Swimming Upstream

As I mentioned in a recent post, my seventeen year old son decided to join the swim team this year. I was a bit surprised because he has never really swam in a competitive mode before. We always had him in various swim lessons as a kid, but that was long ago and was far from structured. It was still more than I ever had as a kid however. We were taught by the old school three step method:

1. Get in your suit
2. Get in the water
3. Flail until you figure it out.

This is not a knock on my mother in any way. I'm sure trying to raise six kids was hard enough without making certain that each one had mad swimming skills. I remember her sending my step-father down to the water's edge once to help teach me some strokes. I was pretty hopeless though and likely the worst swimmer in the family. To the point where my sister Pat has dreamed on a number of occasions that I have died by drowning.
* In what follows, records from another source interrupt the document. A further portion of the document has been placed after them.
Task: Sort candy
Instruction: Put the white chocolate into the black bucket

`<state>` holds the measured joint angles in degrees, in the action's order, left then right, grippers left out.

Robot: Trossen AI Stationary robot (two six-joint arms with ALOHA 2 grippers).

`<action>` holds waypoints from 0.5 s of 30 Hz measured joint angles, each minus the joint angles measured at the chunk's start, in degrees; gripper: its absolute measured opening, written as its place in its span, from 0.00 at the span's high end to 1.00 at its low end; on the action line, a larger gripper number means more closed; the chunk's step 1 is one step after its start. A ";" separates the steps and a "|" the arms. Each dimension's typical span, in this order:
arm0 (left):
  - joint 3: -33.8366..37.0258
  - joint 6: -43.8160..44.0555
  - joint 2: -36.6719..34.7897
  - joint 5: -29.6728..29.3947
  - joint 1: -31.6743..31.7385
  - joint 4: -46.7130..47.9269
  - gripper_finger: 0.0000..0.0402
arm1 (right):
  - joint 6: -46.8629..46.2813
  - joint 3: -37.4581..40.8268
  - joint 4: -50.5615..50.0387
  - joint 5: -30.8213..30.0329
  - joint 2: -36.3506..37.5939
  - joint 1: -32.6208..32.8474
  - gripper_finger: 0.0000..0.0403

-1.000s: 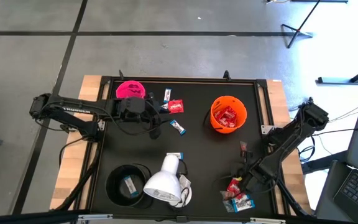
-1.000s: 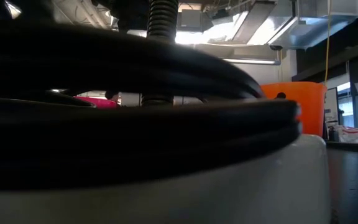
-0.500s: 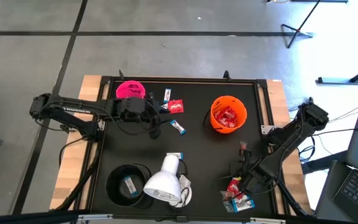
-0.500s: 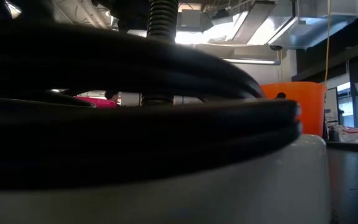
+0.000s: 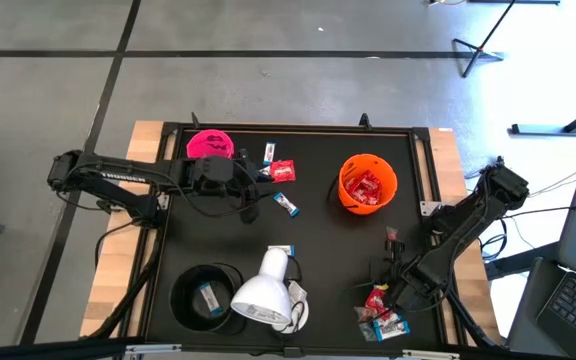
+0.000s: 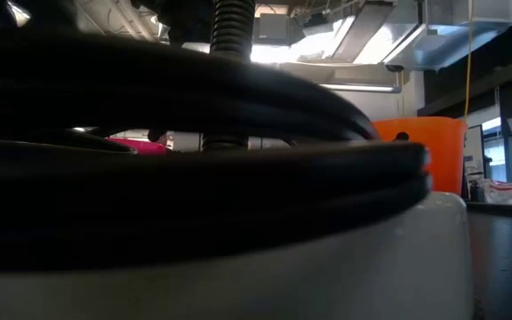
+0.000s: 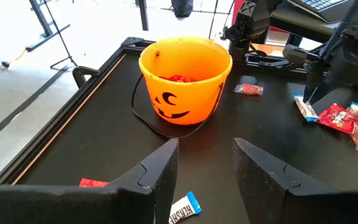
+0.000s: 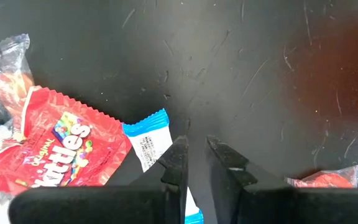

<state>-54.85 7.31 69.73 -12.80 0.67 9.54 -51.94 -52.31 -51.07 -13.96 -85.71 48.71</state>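
A: Black matte table top (image 5: 318,260), and along its near edge sits the round black cup (image 5: 206,296) toward the left corner, with one white-and-blue wrapped bar (image 5: 207,298) inside it. Beside it lies the white lamp head (image 5: 261,295).

B: And the near right corner?

A: A small heap of candy there: a red crinkly packet (image 8: 61,152) and a slim white bar with blue ends (image 8: 151,146), lying flat on the mat. The right gripper (image 8: 194,158) stands just above the table right beside that bar. Its fingers (image 8: 174,163) are nearly together, a narrow gap between them, and nothing is held in that gap. One more small red piece (image 8: 325,179) lies apart from the heap.

B: Farther back?

A: Near the middle, another blue-tipped bar (image 5: 287,204). The left gripper (image 7: 205,163) hovers close to the far left part of the table, jaws apart and empty. Past it stands the orange pumpkin-faced bucket (image 7: 185,79) with red packets inside, toward the far right. At the far edge are a red packet (image 5: 283,171), a white-and-blue bar (image 5: 269,152), and the round pink cup (image 5: 209,143) near the far left corner.
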 joint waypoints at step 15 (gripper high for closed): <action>0.00 0.00 0.00 -0.02 -0.33 0.00 0.64 | 0.50 0.00 0.08 0.02 0.00 0.00 0.87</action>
<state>-54.85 7.31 69.73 -12.82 0.34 9.54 -51.44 -52.31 -50.98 -13.93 -85.71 48.71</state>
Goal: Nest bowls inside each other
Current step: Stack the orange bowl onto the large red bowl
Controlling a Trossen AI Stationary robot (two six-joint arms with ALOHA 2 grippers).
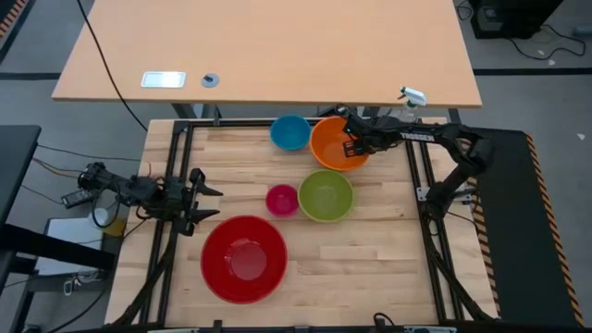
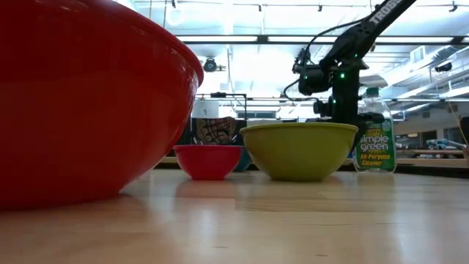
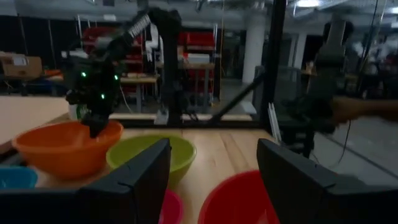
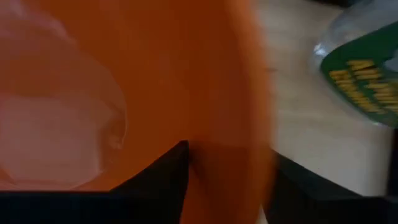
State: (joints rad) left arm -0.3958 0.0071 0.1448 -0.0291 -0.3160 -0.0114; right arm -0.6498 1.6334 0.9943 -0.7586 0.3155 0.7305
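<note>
Five bowls stand upright on their bases on the wooden table. The blue bowl (image 1: 289, 132) and the orange bowl (image 1: 338, 143) are at the far side. The pink bowl (image 1: 281, 200) and the lime green bowl (image 1: 326, 196) are in the middle, and the big red bowl (image 1: 244, 259) is near the front. My right gripper (image 4: 230, 174) points steeply down over the orange bowl's right rim, open. One finger (image 4: 168, 171) is inside the bowl and the other is outside. My left gripper (image 1: 211, 203) waits open at the table's left edge. My right gripper comes from above, slanting, and straddles the orange bowl's rim (image 4: 258, 149) on the side toward the spray bottle. The blur keeps me from telling whether either finger touches the rim. The bowl sits on the table.
A green spray bottle (image 1: 412, 97) stands just beyond the orange bowl at the far right, close to my right arm. A black frame borders the table. Bare wood lies at the near right.
</note>
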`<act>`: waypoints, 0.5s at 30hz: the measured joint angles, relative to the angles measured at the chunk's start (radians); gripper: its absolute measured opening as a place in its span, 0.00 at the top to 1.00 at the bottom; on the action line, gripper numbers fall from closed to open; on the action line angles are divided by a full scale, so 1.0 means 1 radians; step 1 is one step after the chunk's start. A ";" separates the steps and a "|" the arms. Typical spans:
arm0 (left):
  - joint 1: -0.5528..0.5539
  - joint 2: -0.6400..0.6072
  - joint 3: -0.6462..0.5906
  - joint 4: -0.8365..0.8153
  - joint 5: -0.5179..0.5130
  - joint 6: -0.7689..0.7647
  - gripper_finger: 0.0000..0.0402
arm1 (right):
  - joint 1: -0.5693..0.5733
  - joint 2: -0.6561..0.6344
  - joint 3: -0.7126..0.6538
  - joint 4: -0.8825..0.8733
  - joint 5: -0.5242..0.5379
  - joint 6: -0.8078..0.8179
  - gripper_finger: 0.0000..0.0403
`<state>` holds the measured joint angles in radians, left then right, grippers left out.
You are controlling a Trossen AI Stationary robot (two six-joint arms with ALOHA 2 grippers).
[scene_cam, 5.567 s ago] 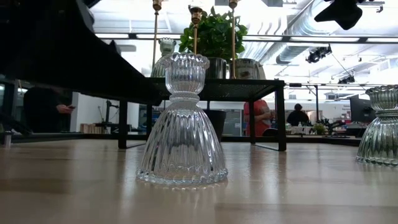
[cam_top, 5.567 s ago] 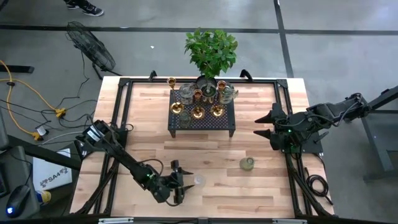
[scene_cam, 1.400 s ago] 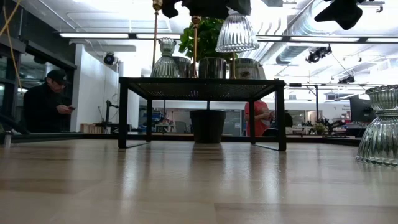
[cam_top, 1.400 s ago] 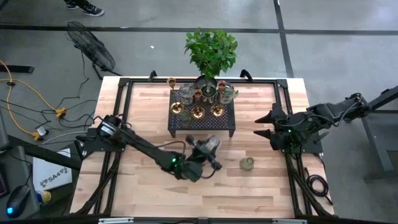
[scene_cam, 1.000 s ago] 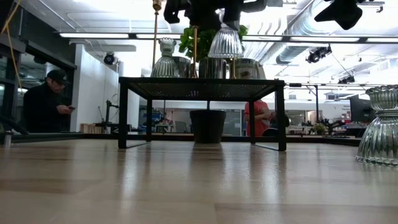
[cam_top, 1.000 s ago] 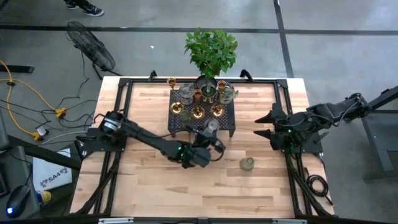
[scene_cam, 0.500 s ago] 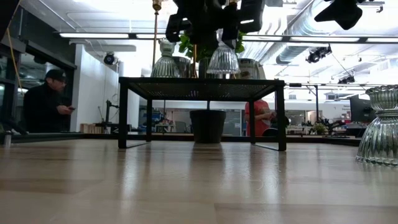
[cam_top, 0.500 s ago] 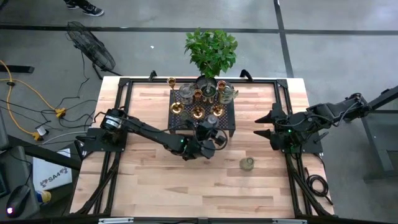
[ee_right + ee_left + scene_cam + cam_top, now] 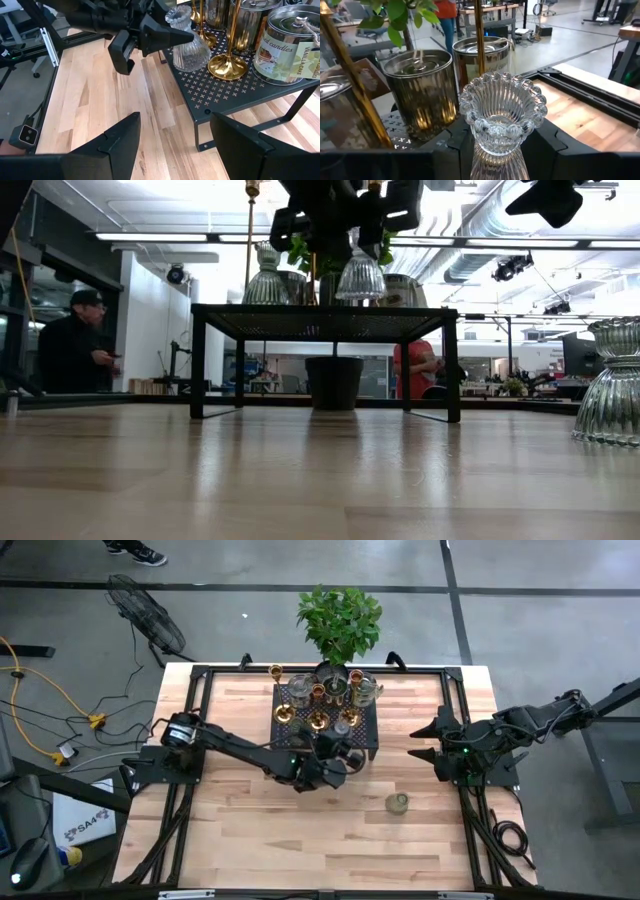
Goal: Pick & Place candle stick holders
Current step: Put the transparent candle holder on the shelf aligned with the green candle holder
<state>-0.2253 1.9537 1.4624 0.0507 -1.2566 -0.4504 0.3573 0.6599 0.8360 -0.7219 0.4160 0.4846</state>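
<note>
my left gripper (image 9: 338, 748), just right of centre in the high view, is clamped on the neck of the clear glass holder (image 9: 502, 116), carrying it at the front edge of the black perforated stand (image 9: 285, 736). in the low view the ribbed glass skirt (image 9: 360, 278) hangs just above the stand's top (image 9: 325, 310), not resting on it. crowding the way on the stand: slim brass sticks (image 9: 318, 721) with round gold bases, one gold base (image 9: 229, 67) just beside the glass holder in my right wrist view, and shiny lidded tins (image 9: 424, 90) right behind the holder's beaded rim in my left wrist view. a tin with a candle label (image 9: 291, 45) sits at the upper right of the right wrist frame. the leafy potted plant (image 9: 339, 624) stands behind the stand, top centre of the high view. a second, dull greenish holder (image 9: 398, 803) sits alone on the wooden table (image 9: 250, 840), lower right of centre, and shows at the right edge of the low view (image 9: 612, 385). my right gripper (image 9: 422, 743) waits at the right side of the table, fingers (image 9: 114, 142) apart and holding nothing. a person (image 9: 77, 350) stands in the room at the left of the low view.
</note>
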 joint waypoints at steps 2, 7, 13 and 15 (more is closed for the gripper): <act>0.005 -0.010 -0.004 -0.006 0.024 -0.002 0.69 | 0.000 0.000 0.000 0.000 0.000 0.000 0.42; 0.006 -0.047 -0.059 -0.011 0.043 -0.090 0.69 | 0.000 0.000 0.000 0.000 0.000 0.000 0.42; 0.010 -0.074 -0.089 -0.052 0.065 -0.160 0.69 | 0.000 0.000 0.000 0.000 0.000 0.000 0.42; 0.010 -0.074 -0.090 -0.056 0.075 -0.160 0.69 | 0.000 0.000 0.000 0.000 0.000 0.000 0.42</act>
<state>-0.2150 1.8801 1.3724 -0.0049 -1.1817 -0.6102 0.3575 0.6600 0.8360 -0.7219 0.4160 0.4844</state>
Well, I've made it this far. That's not to say I haven't been pulled out of a river's current on one occasion where I most certainly would have died.

Since then, I've become a much more competent flailer. I actually swim out to the island at our cabin every year. I use a combination of two strokes to get there. The first is a modified breast stroke and when I tire of that, I do a back float/push. Both are ungainly, but I make it every year, so maybe I don't give myself enough credit. (Imagine that.)

Anyhow, after about four weeks of practice, Ben had his first swim meet last week. We could tell he was nervous, and to top things off, he was the first swimmer in the first relay race to start the meet. The buzzer went off and...

He did an amazing job.

I was so proud of his effort that I had to shake off tears two or three times during the night. He was in four events and despite some rough turns and a grueling 100 yard backstroke race, he held his own.

When the 100 yard backstroke was over, he walked past us and said, "Pretty much the worst experience of my life, right there."

So it goes.

We had a talk at home after the meet and he fully understood that this was the worst race he'll ever have to swim. Not that it all gets easier from here, but at least he knows he can do it and now all he has to work on is endurance and technique. I fully expect him to stick with it through the season. He's no quitter. I saw that much at the meet. Plus he likes being part of a team.

I think we both recognized that this first race, this first meet is part of life. It's like that first job, that new school, that first dance, those first years as a parent. We all do them kind of badly, but they teach us how to do it all better the next time.

Blogging off...



Comments

The Queen Bee said…
Ben should be so proud of himself, and he will be one day when he's older and looks back on this. It's extremely unusual for any kid to get involved in school sports at the point he did, a junior in high school, and when I saw your video of the meet last week on Facebook, I'd assumed he'd been in it since freshman or sophomore year, and I'd somehow missed knowing it. But now, knowing he's just gotten into it this year, I'm super impressed! Shows a real strength of character at his age to "put himself out there" like that. Tell Ben he has a very proud old auntie!
The Queen Bee said…
BTW, Jim - The main dream I have of you drowning was that we, you and I, were on a tropical island, and we had to cross over a stream to get where we were going, and when you crossed over, a gigantic alligator jumped out of the water and grabbed your leg and dragged you under, to a certain death, no doubt! So it wasn't really your lack of swimming skills that killed you that time! Still remember that dream so vividly, was after Bill and I split up and Mike and I moved beck into Portland temporarily. Mike and I slept on a little rollaway cot in the dining room, and that dream actually woke me up, in complete terror! Our maybe it was Mike's kicking me in the head while he was having a comparable nightmare!
Jim Landwehr said…
Thanks Pat. I'm pretty proud of him too. And I've become a capable - though, not proficient - swimmer too.